On Day 1, nine limits over 20 pounds came to the scales in the pro division. Today, that number climbed to 14 limits over 20 and four of those were over 24 pounds. Yesterday, the Big Bass in the pro division was 9-10. Today it was 9-11.

Navigating both forces like a Jedi Knight is Eric Panzironi of Longwood, Florida, who now leads the event with a two-day total of 52 pounds, 10 ounces. Panzironi caught the tournament’s largest bag of 28-1 on the first day and followed it up with 24-9 today.

Taking it slow was the key to his success. To watch how slow Panzironi is fishing to catch his giant limits would make Master Yoda say, “A patient one, you are.”

“I’m putting the Poles down and just sitting still, soaking every pitch,” he said. “They’re in the reeds spawning. I can’t see them, but I have to leave it there like I would if I could see them. I caught them pretty quick again today and left early.”

Panzironi seems to be on track to notch his first Toyota Series win, however, he does have a small wrinkle headed his way tomorrow in the form of clouds, rain and wind. Of the three, the threat of wind bothers him the most.

“I feel like there are still some big fish in there,” he said. “But if the wind blows in on my best place tomorrow, it could hurt it. I have some other places holding fish that will be protected, but I would like to really push my best area tomorrow to see what I can catch out of it.”

Kennie Steverson is right with Panzironi for the lead.

Right on Panzironi’s heels is Kennie Steverson, another Florida pro who is also hungry for his first Toyota Series win. Steverson brought in 24 pounds even yesterday and bested that with 27-11 today, the biggest limit on Day 2.

Steverson is fishing some offshore stuff and pitching reeds as well. His two biggest fish today came from the pitching game. When describing his fishing, Steverson’s language sounds similar to Panzironi’s in terms of going at turtle speed. In some ways, tomorrow might be a showdown of who can slow down.
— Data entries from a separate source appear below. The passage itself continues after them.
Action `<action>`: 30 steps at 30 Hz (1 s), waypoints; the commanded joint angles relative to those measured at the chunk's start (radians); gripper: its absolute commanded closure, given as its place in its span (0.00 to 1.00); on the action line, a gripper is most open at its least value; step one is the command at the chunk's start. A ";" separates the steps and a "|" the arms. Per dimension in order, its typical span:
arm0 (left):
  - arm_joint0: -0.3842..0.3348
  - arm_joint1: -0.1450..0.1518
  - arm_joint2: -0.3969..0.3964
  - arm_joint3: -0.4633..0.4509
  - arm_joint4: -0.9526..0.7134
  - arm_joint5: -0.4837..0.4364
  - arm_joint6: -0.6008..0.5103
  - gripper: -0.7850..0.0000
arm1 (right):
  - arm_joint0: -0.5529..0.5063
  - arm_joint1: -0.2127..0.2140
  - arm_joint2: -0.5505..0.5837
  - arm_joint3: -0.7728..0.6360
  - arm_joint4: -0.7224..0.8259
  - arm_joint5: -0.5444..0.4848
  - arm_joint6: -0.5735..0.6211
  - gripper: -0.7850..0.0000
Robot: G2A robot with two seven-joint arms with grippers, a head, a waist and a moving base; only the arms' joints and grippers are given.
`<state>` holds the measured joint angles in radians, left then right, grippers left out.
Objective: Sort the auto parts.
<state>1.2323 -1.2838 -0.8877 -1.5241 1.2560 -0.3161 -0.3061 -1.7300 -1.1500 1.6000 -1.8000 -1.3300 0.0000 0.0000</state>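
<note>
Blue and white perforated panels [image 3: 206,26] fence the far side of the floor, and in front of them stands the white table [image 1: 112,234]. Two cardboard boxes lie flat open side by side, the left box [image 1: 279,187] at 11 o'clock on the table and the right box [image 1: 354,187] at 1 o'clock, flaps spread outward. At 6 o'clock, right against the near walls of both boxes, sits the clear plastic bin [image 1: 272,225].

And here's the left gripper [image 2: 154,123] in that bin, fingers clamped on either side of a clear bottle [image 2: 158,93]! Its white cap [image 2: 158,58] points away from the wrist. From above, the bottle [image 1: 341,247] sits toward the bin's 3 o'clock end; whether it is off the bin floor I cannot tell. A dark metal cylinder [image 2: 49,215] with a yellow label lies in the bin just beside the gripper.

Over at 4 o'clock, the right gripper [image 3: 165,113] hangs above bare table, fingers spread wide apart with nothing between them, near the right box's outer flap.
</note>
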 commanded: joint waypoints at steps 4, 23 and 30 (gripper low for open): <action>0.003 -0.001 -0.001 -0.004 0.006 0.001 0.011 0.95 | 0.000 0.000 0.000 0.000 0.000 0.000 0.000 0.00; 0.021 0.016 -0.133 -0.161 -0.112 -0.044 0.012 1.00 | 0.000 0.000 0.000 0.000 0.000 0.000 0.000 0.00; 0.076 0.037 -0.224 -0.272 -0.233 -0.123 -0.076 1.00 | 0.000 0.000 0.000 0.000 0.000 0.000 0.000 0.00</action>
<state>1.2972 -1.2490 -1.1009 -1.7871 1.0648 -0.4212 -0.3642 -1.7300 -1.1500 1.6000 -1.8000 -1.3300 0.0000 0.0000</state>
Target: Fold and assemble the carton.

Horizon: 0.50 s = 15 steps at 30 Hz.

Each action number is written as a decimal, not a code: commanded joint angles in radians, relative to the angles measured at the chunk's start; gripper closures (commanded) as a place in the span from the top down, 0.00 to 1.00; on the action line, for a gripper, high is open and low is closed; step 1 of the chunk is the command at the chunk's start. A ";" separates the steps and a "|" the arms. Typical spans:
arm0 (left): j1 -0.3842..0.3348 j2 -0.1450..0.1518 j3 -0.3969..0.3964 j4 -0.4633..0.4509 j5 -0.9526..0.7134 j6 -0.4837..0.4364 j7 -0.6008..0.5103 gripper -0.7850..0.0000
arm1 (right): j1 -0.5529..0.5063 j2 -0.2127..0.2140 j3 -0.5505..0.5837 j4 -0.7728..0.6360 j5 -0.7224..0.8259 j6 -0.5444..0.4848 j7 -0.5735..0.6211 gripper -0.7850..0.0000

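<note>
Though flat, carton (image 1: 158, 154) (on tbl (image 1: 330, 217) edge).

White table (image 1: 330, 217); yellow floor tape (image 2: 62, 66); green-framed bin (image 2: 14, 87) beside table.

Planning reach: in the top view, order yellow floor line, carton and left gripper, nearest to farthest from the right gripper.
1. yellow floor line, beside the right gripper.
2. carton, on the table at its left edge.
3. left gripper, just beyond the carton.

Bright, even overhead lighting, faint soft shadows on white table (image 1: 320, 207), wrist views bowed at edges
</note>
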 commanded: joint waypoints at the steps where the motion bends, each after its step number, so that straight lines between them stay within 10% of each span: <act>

“I’m fishing slow,” Steverson said. “So…slow. Like, put the Power-Poles down and don’t pick them back up for 45 minutes, slow. Just making the same pitches to the same places and letting it sit there. There has been so much pressure here, you have to do that. They’ve seen so many baits dropped in and out in these places, they know what’s up.”

Steverson is also concerned about the wind forecast tomorrow, which calling for breezes of 10 to 15 mph out of the west.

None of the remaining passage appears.